Environment Local Level Credit (Effective) Total Page Credit



Theorem 1 25%
Problem 1 25%
selectAll 50% 12.5%
Problem 1.1 50% 12.5%
Explanation 25%
Question 1 25%
answerBox 100% 25%

So, there are three things to notice here.

(a)
Environments that don’t have interactives (i.e. some kind of way for students to contribute or answer for grade validation) automatically give credit as soon as the page is loaded. This also means that a large portion of the tile’s credit could (theoretically) be given just for loading the page, without doing anything.
  • This can actually be a good thing - it’s a bit of a morale booster, and in practice students typically really strive for perfect scores on these things since they have time to do it and want every fraction of a point they can get.
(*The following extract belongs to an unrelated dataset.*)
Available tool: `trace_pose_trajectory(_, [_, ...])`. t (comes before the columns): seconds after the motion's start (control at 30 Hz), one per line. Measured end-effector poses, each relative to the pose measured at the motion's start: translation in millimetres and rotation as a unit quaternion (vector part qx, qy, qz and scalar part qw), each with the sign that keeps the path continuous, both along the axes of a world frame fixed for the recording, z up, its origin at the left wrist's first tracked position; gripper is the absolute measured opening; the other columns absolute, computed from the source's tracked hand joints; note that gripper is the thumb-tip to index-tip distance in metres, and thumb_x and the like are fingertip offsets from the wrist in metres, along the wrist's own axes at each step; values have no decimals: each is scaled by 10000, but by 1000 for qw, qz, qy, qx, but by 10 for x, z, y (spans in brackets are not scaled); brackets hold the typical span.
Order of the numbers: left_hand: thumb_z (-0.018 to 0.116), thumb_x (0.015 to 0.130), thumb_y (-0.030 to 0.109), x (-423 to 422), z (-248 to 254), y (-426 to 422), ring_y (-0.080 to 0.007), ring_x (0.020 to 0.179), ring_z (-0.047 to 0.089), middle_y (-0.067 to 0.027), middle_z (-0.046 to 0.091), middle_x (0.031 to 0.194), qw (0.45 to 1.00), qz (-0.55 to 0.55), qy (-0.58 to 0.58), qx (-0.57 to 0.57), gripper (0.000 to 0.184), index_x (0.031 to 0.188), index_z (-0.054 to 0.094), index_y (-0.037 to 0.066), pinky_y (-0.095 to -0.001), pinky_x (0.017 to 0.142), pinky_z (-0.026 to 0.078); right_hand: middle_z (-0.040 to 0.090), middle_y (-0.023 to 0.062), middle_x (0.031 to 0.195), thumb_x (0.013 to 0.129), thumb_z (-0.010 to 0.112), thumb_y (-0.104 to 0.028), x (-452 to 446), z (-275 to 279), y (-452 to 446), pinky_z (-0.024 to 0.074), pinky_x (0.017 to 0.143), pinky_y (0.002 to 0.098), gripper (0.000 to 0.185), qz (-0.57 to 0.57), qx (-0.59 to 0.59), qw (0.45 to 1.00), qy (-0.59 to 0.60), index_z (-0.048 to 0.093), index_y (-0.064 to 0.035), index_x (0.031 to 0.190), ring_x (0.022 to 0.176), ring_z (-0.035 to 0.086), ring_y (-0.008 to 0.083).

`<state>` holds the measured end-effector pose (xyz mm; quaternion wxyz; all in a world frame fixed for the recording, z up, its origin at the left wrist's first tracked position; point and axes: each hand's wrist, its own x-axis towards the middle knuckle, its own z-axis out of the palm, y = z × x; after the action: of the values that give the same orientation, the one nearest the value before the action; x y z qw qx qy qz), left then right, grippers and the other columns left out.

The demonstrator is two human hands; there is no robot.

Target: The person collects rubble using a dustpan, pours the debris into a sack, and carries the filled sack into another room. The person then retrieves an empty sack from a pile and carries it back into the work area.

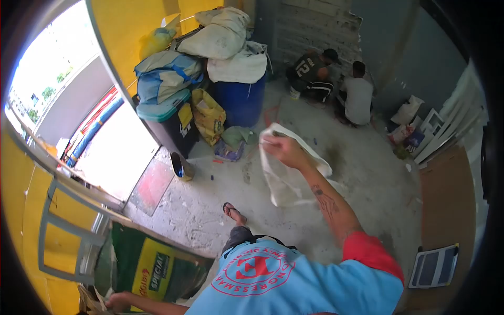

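My right hand (pixel 286 151) is raised in front of me, its fingers closed on the upper edge of a white sack (pixel 281 184). The sack hangs loose and limp above the concrete floor. Low at the left edge, my left hand (pixel 118 302) is closed at some crumpled tan material (pixel 90 300), which looks like sacking; its fingertips are partly hidden. Just above that hand lies a green and yellow printed sack (pixel 152 262) marked "SPECIAL".
Two people (pixel 310 73) crouch by the far wall. Bags are piled on a blue drum (pixel 239 100) and a dark bin (pixel 170 126). An open container (pixel 182 167) stands near the doorway. A grey frame (pixel 44 226) leans left; boards (pixel 446 194) stand right.
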<state>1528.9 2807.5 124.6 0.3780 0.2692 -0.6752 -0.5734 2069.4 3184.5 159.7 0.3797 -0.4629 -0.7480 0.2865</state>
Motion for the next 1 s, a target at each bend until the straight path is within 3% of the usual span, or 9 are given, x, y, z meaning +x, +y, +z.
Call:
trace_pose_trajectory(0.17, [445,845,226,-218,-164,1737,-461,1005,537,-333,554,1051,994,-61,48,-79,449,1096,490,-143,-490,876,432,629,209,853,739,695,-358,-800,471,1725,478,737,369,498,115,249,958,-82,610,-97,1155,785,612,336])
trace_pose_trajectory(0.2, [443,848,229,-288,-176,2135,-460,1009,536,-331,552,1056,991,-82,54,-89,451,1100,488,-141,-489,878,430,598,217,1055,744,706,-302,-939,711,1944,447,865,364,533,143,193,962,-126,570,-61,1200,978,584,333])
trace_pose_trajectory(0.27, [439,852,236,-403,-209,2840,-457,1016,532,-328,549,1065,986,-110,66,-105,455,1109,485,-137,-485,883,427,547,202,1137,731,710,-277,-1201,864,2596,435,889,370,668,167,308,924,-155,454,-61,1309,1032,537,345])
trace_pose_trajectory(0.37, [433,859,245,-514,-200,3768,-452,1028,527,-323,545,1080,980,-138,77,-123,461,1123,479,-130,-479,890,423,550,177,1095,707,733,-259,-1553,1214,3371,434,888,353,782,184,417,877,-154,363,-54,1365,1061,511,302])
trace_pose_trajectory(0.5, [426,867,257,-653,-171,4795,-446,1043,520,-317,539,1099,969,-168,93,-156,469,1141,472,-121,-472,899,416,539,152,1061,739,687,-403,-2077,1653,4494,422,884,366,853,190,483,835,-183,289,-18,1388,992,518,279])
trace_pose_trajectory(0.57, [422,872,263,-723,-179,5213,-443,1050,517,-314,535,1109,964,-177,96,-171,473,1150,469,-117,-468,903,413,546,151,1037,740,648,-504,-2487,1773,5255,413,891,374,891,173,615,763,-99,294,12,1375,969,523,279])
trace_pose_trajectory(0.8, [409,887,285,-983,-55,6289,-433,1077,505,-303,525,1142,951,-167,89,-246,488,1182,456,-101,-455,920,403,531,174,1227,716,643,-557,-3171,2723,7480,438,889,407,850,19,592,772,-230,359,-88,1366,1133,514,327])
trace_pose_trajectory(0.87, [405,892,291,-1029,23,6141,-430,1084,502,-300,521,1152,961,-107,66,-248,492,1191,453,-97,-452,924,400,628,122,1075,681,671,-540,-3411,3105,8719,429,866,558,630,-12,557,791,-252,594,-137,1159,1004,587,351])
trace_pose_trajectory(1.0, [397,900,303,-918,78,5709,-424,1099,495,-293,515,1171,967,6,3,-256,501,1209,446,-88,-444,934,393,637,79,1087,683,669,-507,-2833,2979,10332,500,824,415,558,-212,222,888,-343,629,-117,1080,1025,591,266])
So getting some credit for loading the page doesn’t seem to result in less effort spent on the page - and tends to make students feel better about their progress without actually changing the amount of progress or effort they expend.
(b)
The only things that can give credit are environments. This means, if you put some kind of interactive (like an answer box) just floating around in the middle of the page without it being in an environment, it won’t actually count toward credit for the tile - indeed, it may not even render or resolve correctly.
(c)
Arguably most importantly: since credit is split evenly at the top-level environment count only, problems with lots of nested problems, can end up with nested problems that are worth significantly less compared to a problem that has no nested problems. This can be reasonable or not depending on the problem design, but it is worth bearing in mind as you design the problems on your page.